Jack the Ripper postcard sold for £22,000 at auction
- Published
A postcard believed to have been sent by Jack the Ripper warning of two murders has been sold at auction.
The note, which was sent to Ealing police station, warns the killer's knife "is still in good order".
The card is dated 29 October 1888, which was 11 days before Mary Kelly - believed to be Jack the Ripper's final victim - was murdered on 9 November.
The 2.75-inch by 4.75-inch card, sold for £22,000.
The card, which had an estimate of £600 to £900 prior to sale, states: "Beware there is two women I want here and I mean to have them my knife is still in good order it is a students knife and I hope you liked the kidney.
"I am Jack the Ripper."
Jonathan Riley of Grand Auctions in Folkestone, Kent, said a British private collector won a bidding war with an American for the rare letter, "the likes of which have never come up for sale before".
The final price will be closer to £30,000 once an auction premium is paid, Mr Riley said, adding the sale shows "how much interest in the Ripper there still is".

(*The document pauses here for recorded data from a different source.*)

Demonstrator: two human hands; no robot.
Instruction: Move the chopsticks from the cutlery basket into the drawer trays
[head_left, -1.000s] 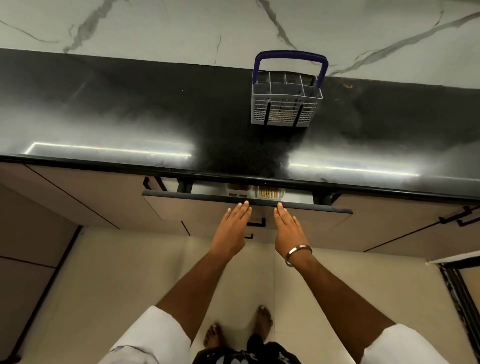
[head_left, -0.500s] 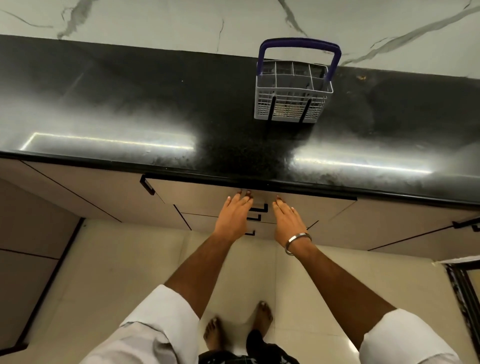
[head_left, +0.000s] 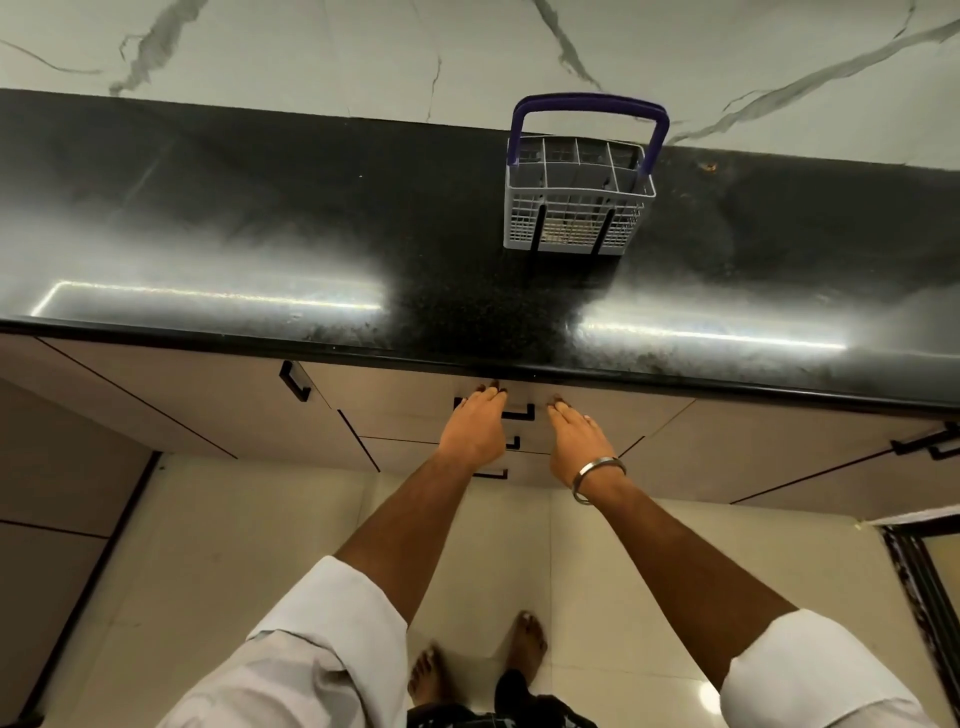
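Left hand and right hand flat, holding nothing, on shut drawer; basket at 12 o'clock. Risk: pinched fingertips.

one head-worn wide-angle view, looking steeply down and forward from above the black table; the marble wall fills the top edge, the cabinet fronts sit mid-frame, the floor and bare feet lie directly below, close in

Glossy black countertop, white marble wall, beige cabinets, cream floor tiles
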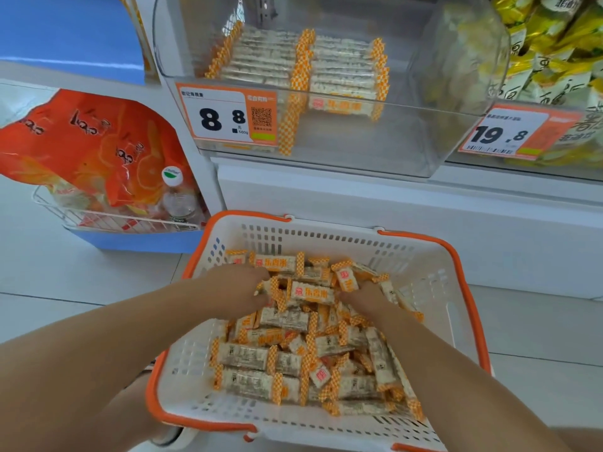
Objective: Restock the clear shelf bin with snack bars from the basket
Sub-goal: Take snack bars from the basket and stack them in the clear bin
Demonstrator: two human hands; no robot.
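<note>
Price tag [228,114] on the front of the clear shelf bin [326,141]: "8.8", "500g" beneath, QR code beside it. Price tag on the neighbouring bin [512,133]: "19.8". Snack bars [311,293] in the basket carry orange Chinese characters, not reliably legible.

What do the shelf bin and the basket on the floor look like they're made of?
Shelf bin: clear glossy rigid plastic, probably acrylic; the stacked bars show through and its walls catch glare. Basket: matte white moulded plastic with vent slots and an orange rim.
</note>
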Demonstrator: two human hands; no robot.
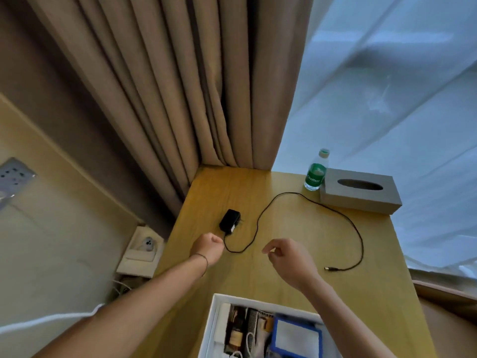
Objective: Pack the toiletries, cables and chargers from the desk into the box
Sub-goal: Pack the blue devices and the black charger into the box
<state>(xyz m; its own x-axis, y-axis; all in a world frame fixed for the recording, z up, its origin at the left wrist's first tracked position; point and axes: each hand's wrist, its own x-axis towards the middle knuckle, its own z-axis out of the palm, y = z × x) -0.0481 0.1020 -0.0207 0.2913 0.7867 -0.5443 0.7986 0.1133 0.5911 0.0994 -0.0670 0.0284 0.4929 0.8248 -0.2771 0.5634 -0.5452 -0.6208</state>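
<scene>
The white box (210, 329) sits at the near desk edge, below both hands, already holding several items. The left hand (208, 248) is curled shut; it appears to pinch the black cable (258, 220) just behind the black charger (229, 220), though contact is not clear. The right hand (289, 259) hovers loosely curled, empty, fingers partly apart. The cable loops beyond both hands, its plug end to the right. Farther off stand a water bottle (315, 174) and grey tissue box (361, 189).
</scene>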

The card once belonged to a Metropolitan Police constable who was given it as a memento when he retired from the force in 1966. It was sold by his widow.
The auctioneers state: "There is mention of his 'students' knife in our card. Some believe that the ripper had some medical training from the way he cut up his victims, but this is not universally accepted.
"The kidney that was mentioned also appears in the 'Letter from Hell', another Ripper letter, where the writer stated he had fried one of his victim's kidneys and 'it tasted nice'.
"The card is definitely of the period and has police provenance."
Jack the Ripper's murders remain the most notorious unsolved mystery in British criminal history.
Between August and November 1888 he murdered five women in the Whitechapel area of east London.
Dozens of letters signed "Jack the Ripper" were sent at the time, but many were - and still are - regarded as hoaxes.
Speculation about his identity was rife at the time and remains so to this day.